Prompt:
Only the lines that contain the string "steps" belong in the answer; pull them from the records.
────────
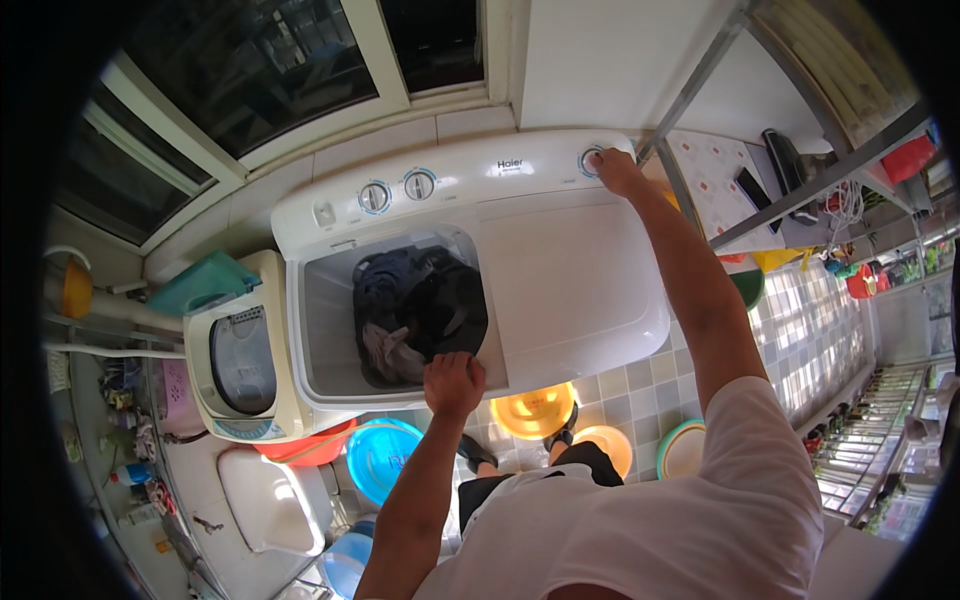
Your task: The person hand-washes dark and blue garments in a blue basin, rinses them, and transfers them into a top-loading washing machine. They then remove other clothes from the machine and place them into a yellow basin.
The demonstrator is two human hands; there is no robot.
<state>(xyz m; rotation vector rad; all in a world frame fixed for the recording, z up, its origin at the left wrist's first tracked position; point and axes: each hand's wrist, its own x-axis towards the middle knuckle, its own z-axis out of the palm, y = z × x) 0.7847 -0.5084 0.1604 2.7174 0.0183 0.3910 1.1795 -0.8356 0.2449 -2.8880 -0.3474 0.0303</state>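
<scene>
Before me stands a white Haier twin-tub washing machine [581, 277]. My right hand [616, 171] grips the round control knob [592, 161] at the right end of its panel. My left hand [454, 382] rests on the front rim of the uncovered wash tub, with no object visible in it. Dark clothes [442, 292] and a pale garment [391, 352] lie inside that tub. Two more knobs, a left one [373, 198] and its neighbour [419, 185], sit on the panel above the tub. A lid covers the right-hand side of the machine.
A smaller cream washing machine [277, 337] adjoins on the left, a teal plastic piece [206, 285] behind it. Blue [379, 457], red [307, 448] and yellow [531, 412] basins stand near my feet. A white sink [262, 502] is at lower left; a metal frame [817, 180] rises at right.
</scene>
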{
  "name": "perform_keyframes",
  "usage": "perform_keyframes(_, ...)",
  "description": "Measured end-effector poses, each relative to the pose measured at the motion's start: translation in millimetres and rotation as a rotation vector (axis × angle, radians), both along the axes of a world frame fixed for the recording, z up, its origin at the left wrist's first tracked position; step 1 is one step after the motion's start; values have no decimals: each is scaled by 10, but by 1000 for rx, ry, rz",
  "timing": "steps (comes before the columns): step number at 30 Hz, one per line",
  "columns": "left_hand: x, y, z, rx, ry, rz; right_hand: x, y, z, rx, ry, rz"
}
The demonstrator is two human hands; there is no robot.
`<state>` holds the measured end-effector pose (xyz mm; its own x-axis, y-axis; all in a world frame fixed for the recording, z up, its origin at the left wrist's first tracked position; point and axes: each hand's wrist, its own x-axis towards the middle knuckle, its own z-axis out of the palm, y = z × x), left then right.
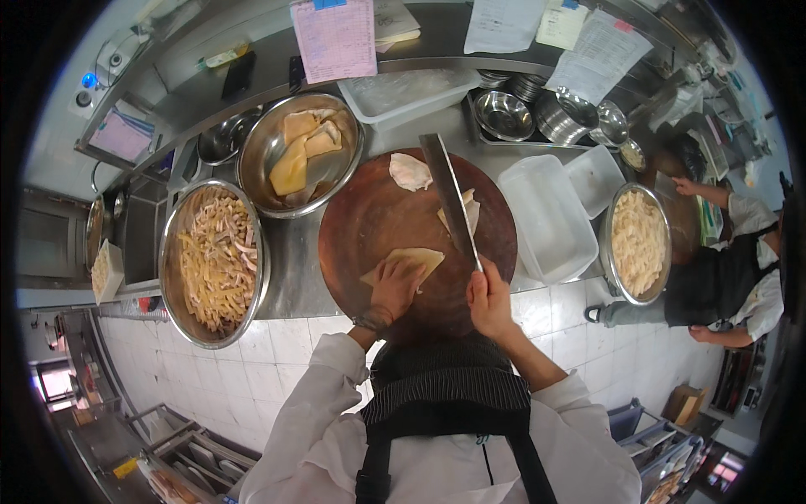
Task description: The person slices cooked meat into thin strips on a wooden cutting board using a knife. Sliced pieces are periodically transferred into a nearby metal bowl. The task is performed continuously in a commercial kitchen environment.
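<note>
My right hand (490, 299) grips the handle of a cleaver (450, 195), whose blade points away from me over the round wooden chopping block (371, 214). Beneath and beside the blade lies a pale piece of food (470, 211), partly hidden. My left hand (395, 286) rests with spread fingers on a flat yellowish slab (423, 258), perhaps pork skin, near the block's front. Towards the block's far edge is a whitish, pinkish piece (409, 172). A steel bowl (252, 167) to the left holds larger yellowish pieces (291, 167); another steel bowl (264, 277) is filled with cut strips (217, 264).
Plastic containers (548, 217) stand right of the block, beside a steel bowl of pale food (637, 242). Behind are a plastic tub (409, 94) and small metal bowls (504, 115). A shelf (434, 62) with hanging papers crosses the back. A co-worker (724, 277) stands at far right.
</note>
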<state>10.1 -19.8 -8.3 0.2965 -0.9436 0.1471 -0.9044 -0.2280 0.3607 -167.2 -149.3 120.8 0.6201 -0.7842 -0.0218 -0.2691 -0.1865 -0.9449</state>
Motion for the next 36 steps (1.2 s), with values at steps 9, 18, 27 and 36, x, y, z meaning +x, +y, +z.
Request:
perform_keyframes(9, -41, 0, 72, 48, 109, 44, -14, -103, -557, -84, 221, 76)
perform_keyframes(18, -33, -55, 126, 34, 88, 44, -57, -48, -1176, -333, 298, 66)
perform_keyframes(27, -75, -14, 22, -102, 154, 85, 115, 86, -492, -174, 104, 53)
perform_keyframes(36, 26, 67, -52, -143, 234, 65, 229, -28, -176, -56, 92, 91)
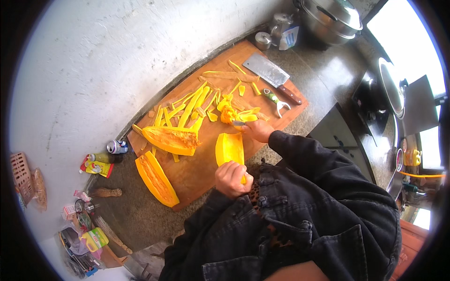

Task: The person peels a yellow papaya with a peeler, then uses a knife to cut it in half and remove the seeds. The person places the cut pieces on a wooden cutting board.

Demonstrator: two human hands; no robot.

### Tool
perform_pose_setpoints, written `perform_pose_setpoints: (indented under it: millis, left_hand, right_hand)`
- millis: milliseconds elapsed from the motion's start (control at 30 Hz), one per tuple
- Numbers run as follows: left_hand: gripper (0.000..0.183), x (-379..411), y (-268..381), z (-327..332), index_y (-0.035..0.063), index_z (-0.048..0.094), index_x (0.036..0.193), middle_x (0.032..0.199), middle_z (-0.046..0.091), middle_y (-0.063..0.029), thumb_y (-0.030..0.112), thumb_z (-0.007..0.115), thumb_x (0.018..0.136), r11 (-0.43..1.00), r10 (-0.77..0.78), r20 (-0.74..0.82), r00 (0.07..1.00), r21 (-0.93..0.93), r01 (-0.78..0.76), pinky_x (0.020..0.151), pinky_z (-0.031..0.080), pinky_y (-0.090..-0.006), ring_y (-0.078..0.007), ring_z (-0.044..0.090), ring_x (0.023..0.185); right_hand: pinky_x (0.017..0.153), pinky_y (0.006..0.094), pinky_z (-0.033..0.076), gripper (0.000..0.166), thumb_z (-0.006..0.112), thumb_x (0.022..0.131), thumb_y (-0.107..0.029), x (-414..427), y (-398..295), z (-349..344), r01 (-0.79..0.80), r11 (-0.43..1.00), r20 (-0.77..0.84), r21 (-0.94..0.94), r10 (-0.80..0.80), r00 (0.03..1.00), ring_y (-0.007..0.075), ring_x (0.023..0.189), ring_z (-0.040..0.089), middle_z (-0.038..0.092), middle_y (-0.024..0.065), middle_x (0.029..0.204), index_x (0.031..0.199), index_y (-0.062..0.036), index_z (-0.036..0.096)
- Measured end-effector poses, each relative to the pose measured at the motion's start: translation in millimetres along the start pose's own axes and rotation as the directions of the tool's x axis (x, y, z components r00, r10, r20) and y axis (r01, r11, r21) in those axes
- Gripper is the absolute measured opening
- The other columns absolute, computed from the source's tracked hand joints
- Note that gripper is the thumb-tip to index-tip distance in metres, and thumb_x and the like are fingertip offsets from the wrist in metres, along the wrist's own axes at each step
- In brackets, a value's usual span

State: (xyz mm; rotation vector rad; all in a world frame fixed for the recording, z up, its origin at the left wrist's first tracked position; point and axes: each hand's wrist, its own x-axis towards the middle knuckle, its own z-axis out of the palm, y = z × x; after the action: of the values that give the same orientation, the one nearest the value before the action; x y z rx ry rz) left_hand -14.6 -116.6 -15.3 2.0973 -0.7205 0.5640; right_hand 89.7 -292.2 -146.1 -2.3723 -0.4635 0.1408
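Observation:
My left hand (231, 180) grips the near end of a peeled pumpkin piece (225, 149), whose hollow side faces up and looks scraped smooth. Just beyond its far end, my right hand (259, 131) is closed around a metal utensil (239, 123), probably a spoon; most of it is hidden by the fingers. The tool's tip is beside a heap of stringy orange pumpkin pulp (228, 114) on the wooden cutting board (197, 172). To the left lie two more peeled pumpkin pieces, one (170, 139) among the peelings and another (157, 179) at the board's left edge, both with fibrous pulp inside.
Pumpkin peelings (191, 107) cover the board's far half. A cleaver (267, 69) and a green-handled peeler (276, 101) lie at its right. A wall (116, 52) runs behind. A can (117, 146) stands left; a large steel pot (328, 23) is at the back right.

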Motion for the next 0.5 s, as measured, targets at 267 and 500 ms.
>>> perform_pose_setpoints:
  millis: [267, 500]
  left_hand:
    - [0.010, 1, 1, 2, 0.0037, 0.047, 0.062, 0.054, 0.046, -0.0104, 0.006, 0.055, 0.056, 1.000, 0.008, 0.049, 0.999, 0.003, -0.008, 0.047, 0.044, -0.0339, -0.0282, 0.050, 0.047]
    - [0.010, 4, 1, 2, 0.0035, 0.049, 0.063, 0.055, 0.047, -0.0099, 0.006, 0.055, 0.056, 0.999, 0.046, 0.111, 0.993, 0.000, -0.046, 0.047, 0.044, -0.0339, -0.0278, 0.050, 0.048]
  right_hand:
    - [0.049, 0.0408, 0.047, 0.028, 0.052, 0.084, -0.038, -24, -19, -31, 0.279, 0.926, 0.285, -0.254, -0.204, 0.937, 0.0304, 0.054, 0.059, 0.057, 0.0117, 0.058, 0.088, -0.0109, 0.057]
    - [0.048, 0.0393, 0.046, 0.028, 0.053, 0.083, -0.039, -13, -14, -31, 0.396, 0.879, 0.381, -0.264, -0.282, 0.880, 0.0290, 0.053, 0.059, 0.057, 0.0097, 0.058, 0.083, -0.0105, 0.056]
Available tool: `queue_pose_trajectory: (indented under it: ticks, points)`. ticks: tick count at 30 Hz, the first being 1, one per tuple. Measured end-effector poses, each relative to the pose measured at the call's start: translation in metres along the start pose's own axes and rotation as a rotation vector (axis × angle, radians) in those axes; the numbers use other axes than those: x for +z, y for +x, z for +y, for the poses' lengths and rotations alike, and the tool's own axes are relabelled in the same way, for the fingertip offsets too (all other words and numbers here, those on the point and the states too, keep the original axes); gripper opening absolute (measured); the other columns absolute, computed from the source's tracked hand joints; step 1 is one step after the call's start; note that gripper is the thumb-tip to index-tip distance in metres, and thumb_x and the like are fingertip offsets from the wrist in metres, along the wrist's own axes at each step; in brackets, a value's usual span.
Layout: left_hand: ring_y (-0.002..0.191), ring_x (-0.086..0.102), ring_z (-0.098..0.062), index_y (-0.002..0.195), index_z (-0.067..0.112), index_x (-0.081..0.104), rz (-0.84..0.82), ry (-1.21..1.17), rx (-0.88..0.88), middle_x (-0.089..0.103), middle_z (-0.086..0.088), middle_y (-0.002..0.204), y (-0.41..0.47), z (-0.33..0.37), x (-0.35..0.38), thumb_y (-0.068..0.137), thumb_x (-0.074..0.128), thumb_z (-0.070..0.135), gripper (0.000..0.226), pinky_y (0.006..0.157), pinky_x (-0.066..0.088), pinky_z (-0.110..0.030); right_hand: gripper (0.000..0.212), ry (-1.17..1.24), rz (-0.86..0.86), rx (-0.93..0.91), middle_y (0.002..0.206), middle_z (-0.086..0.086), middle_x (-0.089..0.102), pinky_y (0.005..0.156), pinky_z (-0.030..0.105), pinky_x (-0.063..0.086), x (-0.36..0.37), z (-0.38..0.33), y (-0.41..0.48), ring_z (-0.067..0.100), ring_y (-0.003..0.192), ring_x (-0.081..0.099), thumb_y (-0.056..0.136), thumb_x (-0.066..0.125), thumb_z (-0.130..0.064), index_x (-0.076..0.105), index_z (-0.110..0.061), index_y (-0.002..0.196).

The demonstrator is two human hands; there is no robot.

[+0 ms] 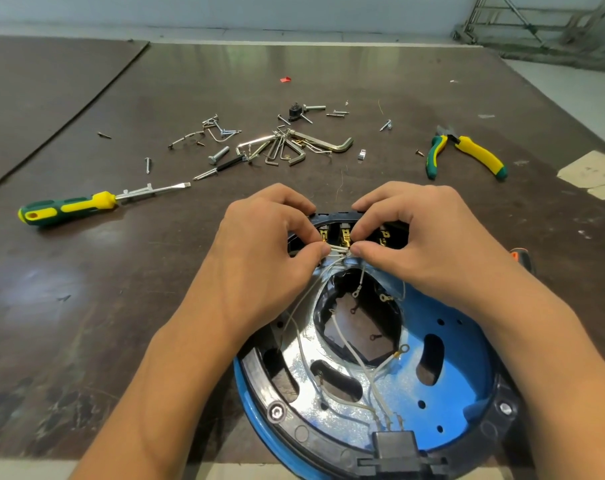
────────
Completed task:
  "timing": "steps (comes before the columns): step number at 30 Hz, one per line",
Motion for the next 36 steps (1.2 s), with values at steps 9, 18, 27 and 36, x, y, z meaning +x, +y, +z.

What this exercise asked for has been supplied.